How many lines in the data below contain the string "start"? State that number only.

---------- MATERIAL FOR THIS TASK ----------

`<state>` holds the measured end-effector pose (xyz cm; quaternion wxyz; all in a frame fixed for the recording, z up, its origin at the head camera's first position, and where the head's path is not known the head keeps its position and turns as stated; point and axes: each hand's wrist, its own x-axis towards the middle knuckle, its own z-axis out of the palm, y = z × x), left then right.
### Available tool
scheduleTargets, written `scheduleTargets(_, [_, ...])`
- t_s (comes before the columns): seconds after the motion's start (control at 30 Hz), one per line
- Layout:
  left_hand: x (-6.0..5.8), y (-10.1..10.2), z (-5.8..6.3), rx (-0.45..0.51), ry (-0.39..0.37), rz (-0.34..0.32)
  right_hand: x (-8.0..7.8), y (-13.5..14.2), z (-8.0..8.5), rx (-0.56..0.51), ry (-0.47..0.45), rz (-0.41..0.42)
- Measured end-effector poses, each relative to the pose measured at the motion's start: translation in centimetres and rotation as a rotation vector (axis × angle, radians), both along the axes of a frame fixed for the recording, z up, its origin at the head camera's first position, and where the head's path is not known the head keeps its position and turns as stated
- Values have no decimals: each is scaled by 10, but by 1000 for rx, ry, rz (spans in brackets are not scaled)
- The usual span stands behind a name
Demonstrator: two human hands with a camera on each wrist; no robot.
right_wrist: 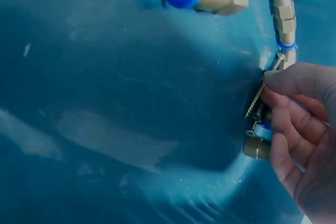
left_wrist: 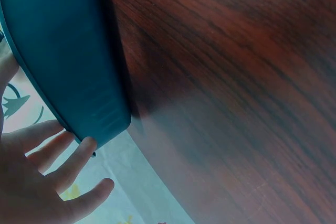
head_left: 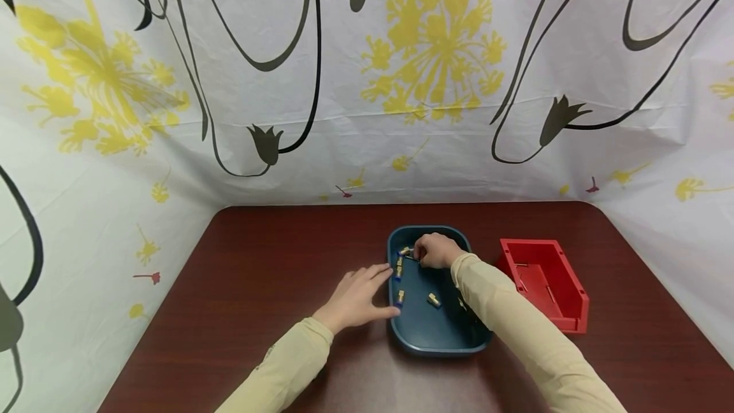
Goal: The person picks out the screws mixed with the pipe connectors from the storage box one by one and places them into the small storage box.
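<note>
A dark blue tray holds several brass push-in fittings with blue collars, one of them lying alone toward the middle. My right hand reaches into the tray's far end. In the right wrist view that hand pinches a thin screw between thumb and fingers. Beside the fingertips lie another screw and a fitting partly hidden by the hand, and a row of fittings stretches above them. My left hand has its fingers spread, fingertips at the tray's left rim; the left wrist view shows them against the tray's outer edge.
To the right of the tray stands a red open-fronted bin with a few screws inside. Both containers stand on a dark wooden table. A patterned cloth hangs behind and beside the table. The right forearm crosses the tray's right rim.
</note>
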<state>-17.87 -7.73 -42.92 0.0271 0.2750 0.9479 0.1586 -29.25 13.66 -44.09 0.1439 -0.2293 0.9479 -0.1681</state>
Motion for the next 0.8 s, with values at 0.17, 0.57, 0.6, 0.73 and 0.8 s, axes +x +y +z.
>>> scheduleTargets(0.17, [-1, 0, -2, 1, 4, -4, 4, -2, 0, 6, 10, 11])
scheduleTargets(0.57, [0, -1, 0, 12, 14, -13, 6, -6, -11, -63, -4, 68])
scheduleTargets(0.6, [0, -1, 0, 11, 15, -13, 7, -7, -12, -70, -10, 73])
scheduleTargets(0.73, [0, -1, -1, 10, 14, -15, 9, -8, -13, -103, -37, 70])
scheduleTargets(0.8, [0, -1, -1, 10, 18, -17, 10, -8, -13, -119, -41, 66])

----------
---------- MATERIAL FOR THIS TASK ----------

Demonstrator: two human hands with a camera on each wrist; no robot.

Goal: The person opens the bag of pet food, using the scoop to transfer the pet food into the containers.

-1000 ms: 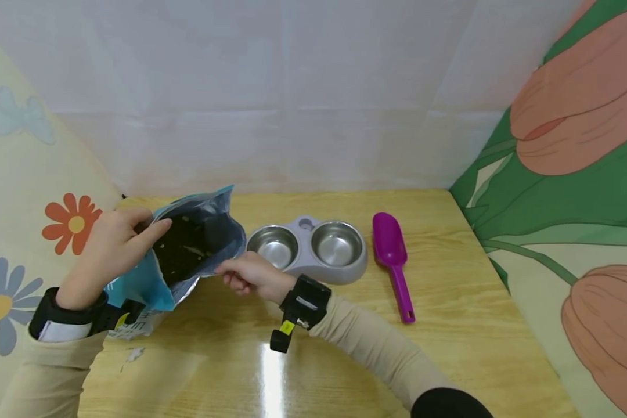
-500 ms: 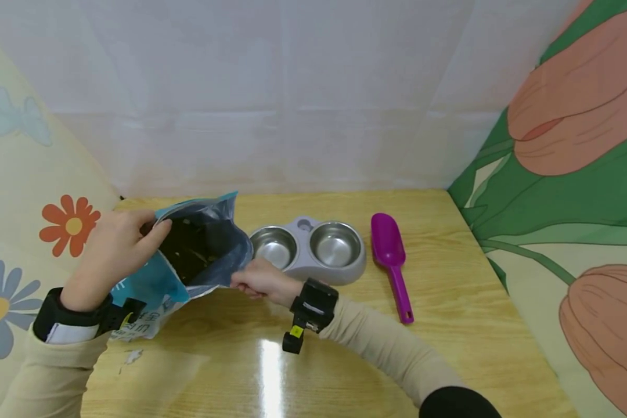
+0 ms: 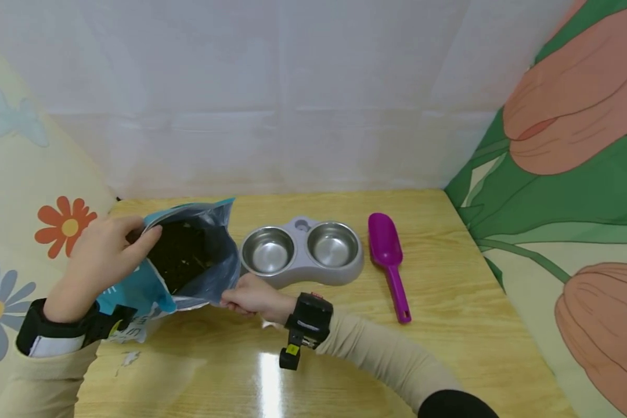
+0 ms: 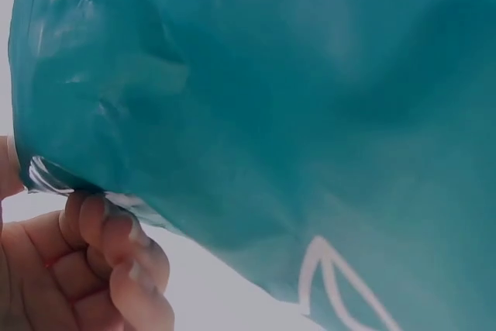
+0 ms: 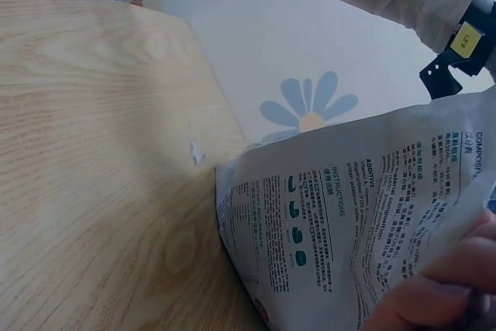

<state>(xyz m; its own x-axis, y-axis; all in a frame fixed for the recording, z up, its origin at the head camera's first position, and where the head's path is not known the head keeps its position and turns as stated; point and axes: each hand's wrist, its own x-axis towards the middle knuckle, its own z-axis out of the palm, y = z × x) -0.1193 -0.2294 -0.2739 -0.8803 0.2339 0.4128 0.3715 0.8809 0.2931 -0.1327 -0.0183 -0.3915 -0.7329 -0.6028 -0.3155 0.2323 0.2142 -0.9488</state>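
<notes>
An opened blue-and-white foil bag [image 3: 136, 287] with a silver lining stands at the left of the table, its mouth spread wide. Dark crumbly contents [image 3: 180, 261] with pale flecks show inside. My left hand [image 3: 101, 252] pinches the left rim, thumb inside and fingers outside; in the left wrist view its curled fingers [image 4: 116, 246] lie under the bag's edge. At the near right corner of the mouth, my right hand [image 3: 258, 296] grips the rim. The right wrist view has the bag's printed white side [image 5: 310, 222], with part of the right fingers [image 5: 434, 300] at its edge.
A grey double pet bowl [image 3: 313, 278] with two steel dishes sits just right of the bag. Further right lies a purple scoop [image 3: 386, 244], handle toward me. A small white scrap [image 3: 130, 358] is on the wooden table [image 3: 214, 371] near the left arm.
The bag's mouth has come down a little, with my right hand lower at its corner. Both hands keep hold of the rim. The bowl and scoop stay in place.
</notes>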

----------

# [SOLUTION]
2